1970’de uygulanmaya başlanan Gazi Eğitim Enstitüsü Müzik Şubesi 1970 Programında günümüz Armoni-Kontrpuan-Eşlik dersine denk düşen müzik teorisi dersi üç yıla yayılarak düzenlenmiştir. İlk yıl ezgi bilgisi, aralık bilgisi, okul şarkılarının iki seslendirilmesi, esas akorlar ve çevrilmeleri, geçici, işleyici ve

geciktirici sesler olarak; ikinci yıl dominant yedili ve dokuzlu akorlar, antisipasyon ve pedal, yan dereceler, eser çözümlemeleri, okul şarkılarına piyanoda eşlik çalışmaları, iki sesli kontrapunkt çalışmaları; üçüncü sınıfta ise armoni: diyatonik modülasyon ve alterasyon, Kromatik ve enarmonik modülasyon hakkında genel bilgi, kontrapunt: imitasyon, kanon, füg, üç ve dört sesli kontrapunt hakkında genel bilgi, eser çözümlemeleri, okul şarkılarına piyanoda eşlik çalışmaları, okul şarkılarının çeşitli çalgı ve ses topluluklar için düzenlenmesi, 20. yüzyıl müziği hakkında genel bilgi, müzik öğretmeni adaylarının gidecekleri okullarda verecekleri armoni konuları için öğrenim yolları belirtilmesi ve geliştirilmesi şeklinde programlanmıştır.

1978 ile 1982 yılları arasında uygulanmış olan Gazi Yüksek Öğretmen Okulu Müzik Bölümü Programında ise ikinci yılda Dikey Çokseslendirme I-II, ve Müzik Biçimleri; üçüncü yılda Yatay Çokseslendirme I-II ve dördüncü yılda yer alan Eser Çözümleme derslerinin tanım ve içerikleri Ek 1’de bulunabilir. (Uçan, 1996: 159)
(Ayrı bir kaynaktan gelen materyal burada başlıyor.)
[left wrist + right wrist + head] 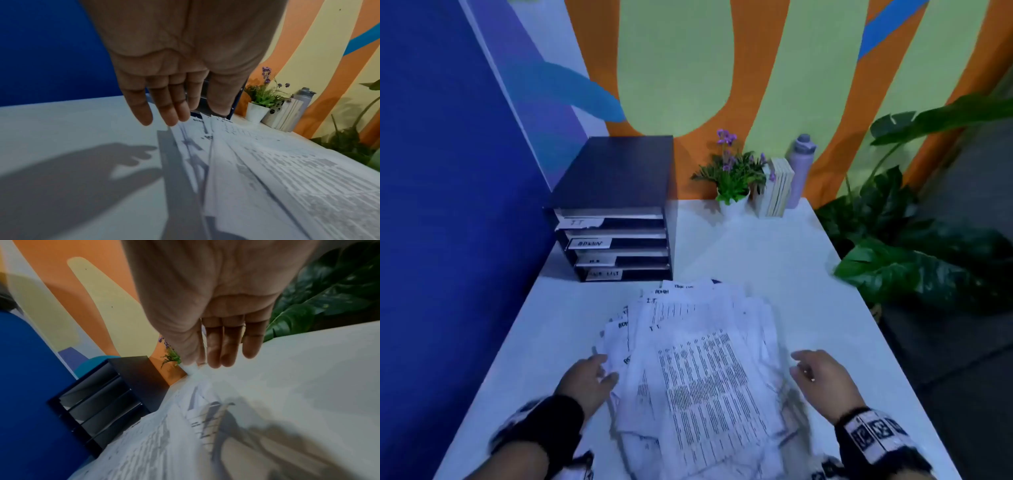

YÖK müzik öğretmenliği lisans programı 1997 ve 2006 yıllarında düzenlenmiştir. Bu eğitim programlarında armoni eğitimine yönelik olarak Armoni- Kontrpuan-Eşlik I, II, III ve IV adlı dersler bulunmaktadır. Ders içeriklerine yönelik açıklamalar Ek 1’de bulunabilir.